● **Work task**:
Check every line below for the string "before". Copy the ones that have it.

● **Saved data entries**:
== Segment start ==
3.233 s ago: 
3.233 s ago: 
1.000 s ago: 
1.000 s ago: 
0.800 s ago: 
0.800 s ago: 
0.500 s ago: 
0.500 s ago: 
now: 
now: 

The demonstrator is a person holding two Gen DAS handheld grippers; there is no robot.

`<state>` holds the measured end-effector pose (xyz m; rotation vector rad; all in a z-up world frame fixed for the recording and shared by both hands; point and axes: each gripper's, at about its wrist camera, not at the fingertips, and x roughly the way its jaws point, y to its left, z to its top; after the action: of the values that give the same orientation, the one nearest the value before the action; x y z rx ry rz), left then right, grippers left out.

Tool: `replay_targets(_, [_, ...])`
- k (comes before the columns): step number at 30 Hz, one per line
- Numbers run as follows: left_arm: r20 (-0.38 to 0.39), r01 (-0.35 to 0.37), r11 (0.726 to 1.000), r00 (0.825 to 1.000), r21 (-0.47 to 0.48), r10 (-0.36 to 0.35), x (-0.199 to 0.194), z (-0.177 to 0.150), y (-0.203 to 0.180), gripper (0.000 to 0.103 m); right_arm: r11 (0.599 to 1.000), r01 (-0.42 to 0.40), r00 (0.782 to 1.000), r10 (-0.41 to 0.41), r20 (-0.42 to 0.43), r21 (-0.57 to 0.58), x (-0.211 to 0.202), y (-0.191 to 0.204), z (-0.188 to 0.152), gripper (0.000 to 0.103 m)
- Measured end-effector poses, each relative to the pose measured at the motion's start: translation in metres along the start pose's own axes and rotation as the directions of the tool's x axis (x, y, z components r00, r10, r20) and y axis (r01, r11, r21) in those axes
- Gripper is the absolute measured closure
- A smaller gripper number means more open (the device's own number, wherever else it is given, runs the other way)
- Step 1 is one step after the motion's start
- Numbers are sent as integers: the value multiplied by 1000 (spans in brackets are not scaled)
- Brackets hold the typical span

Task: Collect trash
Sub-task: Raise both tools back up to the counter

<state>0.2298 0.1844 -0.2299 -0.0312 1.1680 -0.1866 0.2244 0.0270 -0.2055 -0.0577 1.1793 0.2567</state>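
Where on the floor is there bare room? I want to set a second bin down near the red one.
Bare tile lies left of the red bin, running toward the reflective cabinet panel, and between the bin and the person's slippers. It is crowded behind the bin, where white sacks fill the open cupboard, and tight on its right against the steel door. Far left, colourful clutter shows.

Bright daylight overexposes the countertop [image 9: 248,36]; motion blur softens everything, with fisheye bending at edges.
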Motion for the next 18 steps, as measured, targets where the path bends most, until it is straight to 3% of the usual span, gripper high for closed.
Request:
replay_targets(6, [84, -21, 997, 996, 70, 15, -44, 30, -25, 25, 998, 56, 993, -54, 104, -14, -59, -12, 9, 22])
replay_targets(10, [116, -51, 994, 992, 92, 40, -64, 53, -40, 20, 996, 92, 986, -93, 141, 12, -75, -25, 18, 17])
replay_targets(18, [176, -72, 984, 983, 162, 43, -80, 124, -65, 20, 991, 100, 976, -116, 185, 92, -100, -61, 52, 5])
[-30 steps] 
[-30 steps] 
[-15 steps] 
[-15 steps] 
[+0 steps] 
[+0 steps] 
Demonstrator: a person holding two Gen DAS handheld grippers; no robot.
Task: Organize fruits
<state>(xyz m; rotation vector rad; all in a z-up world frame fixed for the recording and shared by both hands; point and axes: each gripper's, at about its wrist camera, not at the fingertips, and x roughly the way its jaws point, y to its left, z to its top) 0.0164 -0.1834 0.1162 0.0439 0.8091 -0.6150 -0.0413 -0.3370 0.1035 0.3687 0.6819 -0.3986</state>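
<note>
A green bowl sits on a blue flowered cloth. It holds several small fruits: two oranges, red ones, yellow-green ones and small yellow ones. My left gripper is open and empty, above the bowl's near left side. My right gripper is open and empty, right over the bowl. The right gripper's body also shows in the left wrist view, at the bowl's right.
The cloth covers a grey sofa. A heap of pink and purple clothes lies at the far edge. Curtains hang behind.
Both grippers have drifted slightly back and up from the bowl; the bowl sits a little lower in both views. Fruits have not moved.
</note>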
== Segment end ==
● **Response to the task**:
`<state>` holds the measured end-effector pose (xyz m; rotation vector rad; all in a z-up world frame fixed for the recording and shared by both hands; point and axes: each gripper's, at about its wrist camera, not at the fingertips, and x roughly the way its jaws point, y to its left, z to its top; after the action: of the values that give the same orientation, the one nearest the value before the action; x y z rx ry rz), left then right, grippers left out.
- k (comes before the columns): step number at 30 Hz, one per line

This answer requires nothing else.